ASSIGNED TASK. Repeat the entries in full. Each line must match exactly.

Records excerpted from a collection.
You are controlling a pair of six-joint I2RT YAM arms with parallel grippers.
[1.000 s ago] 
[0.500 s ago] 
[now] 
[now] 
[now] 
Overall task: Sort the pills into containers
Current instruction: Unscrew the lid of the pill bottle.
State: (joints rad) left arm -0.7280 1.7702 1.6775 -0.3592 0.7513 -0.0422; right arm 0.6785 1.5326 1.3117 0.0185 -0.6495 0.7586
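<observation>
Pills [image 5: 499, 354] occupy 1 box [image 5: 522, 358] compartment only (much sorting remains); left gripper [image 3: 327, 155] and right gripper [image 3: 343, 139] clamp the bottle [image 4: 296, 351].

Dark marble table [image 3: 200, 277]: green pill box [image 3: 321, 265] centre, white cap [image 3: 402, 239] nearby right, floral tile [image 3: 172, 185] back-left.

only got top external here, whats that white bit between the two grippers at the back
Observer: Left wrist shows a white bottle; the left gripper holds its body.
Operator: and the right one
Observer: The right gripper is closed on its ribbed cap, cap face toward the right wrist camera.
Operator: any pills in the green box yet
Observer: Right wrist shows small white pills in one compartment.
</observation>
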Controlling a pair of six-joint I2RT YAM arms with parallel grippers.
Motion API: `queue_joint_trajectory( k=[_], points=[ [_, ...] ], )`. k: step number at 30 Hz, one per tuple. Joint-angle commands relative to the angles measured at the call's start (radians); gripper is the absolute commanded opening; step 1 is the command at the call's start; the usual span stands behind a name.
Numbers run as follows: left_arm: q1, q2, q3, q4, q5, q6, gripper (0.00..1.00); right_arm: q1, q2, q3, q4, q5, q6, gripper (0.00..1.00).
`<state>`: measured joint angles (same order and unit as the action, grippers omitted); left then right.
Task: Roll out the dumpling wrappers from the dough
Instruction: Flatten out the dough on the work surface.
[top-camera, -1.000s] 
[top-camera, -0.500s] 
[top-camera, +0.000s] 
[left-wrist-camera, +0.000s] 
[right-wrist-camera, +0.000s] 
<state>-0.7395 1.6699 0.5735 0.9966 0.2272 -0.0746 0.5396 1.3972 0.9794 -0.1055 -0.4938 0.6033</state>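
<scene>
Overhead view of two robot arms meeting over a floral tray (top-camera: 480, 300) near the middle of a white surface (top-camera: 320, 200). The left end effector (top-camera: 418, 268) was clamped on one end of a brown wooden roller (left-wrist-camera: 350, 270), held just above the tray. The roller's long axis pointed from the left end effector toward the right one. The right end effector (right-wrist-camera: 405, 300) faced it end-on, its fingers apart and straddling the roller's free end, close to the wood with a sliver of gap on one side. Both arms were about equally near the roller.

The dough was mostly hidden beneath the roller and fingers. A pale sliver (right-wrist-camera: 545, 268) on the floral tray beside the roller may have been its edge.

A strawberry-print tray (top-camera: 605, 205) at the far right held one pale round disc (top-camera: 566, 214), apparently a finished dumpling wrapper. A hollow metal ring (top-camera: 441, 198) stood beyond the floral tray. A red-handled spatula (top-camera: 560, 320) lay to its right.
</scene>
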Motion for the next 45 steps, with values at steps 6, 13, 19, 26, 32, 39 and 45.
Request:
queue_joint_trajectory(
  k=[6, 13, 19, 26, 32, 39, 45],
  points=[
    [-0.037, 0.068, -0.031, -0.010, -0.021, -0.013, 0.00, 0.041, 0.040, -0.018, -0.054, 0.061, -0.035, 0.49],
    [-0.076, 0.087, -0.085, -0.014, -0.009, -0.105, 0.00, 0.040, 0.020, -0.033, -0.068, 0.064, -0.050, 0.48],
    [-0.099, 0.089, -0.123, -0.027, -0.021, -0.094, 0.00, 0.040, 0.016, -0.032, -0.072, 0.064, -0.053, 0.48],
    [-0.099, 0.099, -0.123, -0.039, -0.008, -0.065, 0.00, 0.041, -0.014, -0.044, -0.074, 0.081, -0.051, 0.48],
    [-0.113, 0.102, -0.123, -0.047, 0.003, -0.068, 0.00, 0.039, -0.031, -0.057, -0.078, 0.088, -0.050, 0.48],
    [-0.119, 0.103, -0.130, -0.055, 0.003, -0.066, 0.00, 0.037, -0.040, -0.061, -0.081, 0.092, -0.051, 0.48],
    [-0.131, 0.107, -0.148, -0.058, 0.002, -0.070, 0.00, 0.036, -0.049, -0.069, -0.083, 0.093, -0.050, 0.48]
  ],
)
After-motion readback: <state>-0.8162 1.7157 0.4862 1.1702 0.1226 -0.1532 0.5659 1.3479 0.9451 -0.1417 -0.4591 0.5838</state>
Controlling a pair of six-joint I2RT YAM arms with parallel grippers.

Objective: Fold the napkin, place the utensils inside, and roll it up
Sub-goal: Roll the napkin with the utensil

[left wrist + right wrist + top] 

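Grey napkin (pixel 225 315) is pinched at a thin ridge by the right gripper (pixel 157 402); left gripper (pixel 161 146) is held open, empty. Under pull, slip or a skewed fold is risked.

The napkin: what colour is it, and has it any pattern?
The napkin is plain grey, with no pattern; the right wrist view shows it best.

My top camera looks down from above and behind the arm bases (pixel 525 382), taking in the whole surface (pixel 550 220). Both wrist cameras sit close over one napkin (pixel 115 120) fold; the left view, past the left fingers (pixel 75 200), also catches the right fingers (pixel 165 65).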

SOLUTION TO THIS EXERCISE.
You are controlling a pair of six-joint I2RT YAM arms with parallel grippers.
[1.000 s ago] 
[0.500 s ago] 
[now] 
[now] 
[now] 
Overall task: Sort the pills into containers
Current instruction: Unscrew the lid of the pill bottle.
State: (joints rad) left arm -0.7280 1.7702 1.6775 -0.3592 0.7513 -0.0422; right arm 0.6785 1.5326 1.3117 0.0185 -0.6495 0.7586
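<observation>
Pills [image 5: 499, 354] occupy 1 box [image 5: 522, 358] compartment only (much sorting remains); left gripper [image 3: 327, 155] and right gripper [image 3: 343, 139] clamp the bottle [image 4: 296, 351].

Dark marble table [image 3: 200, 277]: green pill box [image 3: 321, 265] centre, white cap [image 3: 402, 239] nearby right, floral tile [image 3: 172, 185] back-left.

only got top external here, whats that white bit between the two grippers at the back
Observer: Left wrist shows a white bottle; the left gripper holds its body.
Operator: and the right one
Observer: The right gripper is closed on its ribbed cap, cap face toward the right wrist camera.
Operator: any pills in the green box yet
Observer: Right wrist shows small white pills in one compartment.
</observation>
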Controlling a pair of six-joint I2RT YAM arms with parallel grippers.
Motion API: `queue_joint_trajectory( k=[_], points=[ [_, ...] ], )`. k: step number at 30 Hz, one per tuple. Joint-angle commands relative to the angles measured at the call's start (radians); gripper is the absolute commanded opening; step 1 is the command at the call's start; the usual span stands behind a name.
Numbers run as follows: left_arm: q1, q2, q3, q4, q5, q6, gripper (0.00..1.00); right_arm: q1, q2, q3, q4, q5, q6, gripper (0.00..1.00).
`<state>`: measured joint angles (same order and unit as the action, grippers omitted); left then right.
Task: Roll out the dumpling wrappers from the dough
Instruction: Flatten out the dough on the work surface.
[top-camera, -1.000s] 
[top-camera, -0.500s] 
[top-camera, +0.000s] 
[left-wrist-camera, +0.000s] 
[right-wrist-camera, +0.000s] 
<state>-0.7395 1.6699 0.5735 0.9966 0.2272 -0.0746 0.5396 1.3972 0.9794 -0.1055 -0.4938 0.6033</state>
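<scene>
Overhead view of two robot arms meeting over a floral tray (top-camera: 480, 300) near the middle of a white surface (top-camera: 320, 200). The left end effector (top-camera: 418, 268) was clamped on one end of a brown wooden roller (left-wrist-camera: 350, 270), held just above the tray. The roller's long axis pointed from the left end effector toward the right one. The right end effector (right-wrist-camera: 405, 300) faced it end-on, its fingers apart and straddling the roller's free end, close to the wood with a sliver of gap on one side. Both arms were about equally near the roller.

The dough was mostly hidden beneath the roller and fingers. A pale sliver (right-wrist-camera: 545, 268) on the floral tray beside the roller may have been its edge.

A strawberry-print tray (top-camera: 605, 205) at the far right held one pale round disc (top-camera: 566, 214), apparently a finished dumpling wrapper. A hollow metal ring (top-camera: 441, 198) stood beyond the floral tray. A red-handled spatula (top-camera: 560, 320) lay to its right.
</scene>
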Motion for the next 45 steps, with values at steps 6, 13, 19, 26, 32, 39 and 45.
Request:
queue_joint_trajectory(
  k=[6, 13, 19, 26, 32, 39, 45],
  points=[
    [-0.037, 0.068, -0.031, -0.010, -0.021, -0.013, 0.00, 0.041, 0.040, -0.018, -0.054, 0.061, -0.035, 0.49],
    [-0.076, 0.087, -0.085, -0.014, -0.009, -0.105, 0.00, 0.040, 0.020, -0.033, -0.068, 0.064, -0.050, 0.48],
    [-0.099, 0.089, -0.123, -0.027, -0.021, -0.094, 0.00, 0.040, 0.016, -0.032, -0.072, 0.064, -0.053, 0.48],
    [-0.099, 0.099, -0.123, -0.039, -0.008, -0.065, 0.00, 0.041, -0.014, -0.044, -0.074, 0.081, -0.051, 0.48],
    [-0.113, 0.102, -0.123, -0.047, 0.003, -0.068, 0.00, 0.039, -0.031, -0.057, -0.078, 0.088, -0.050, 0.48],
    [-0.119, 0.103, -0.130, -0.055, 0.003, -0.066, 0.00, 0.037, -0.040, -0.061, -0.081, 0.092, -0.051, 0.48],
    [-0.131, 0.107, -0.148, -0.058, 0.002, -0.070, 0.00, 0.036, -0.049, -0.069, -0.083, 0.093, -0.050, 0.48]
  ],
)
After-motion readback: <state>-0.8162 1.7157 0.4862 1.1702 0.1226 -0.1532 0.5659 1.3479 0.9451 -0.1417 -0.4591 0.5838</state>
Controlling a pair of six-joint I2RT YAM arms with parallel grippers.

Objective: Fold the napkin, place the utensils inside, and roll it up
Sub-goal: Roll the napkin with the utensil

[left wrist + right wrist + top] 

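Grey napkin (pixel 225 315) is pinched at a thin ridge by the right gripper (pixel 157 402); left gripper (pixel 161 146) is held open, empty. Under pull, slip or a skewed fold is risked.

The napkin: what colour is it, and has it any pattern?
The napkin is plain grey, with no pattern; the right wrist view shows it best.

My top camera looks down from above and behind the arm bases (pixel 525 382), taking in the whole surface (pixel 550 220). Both wrist cameras sit close over one napkin (pixel 115 120) fold; the left view, past the left fingers (pixel 75 200), also catches the right fingers (pixel 165 65).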

This output is complete as it stands.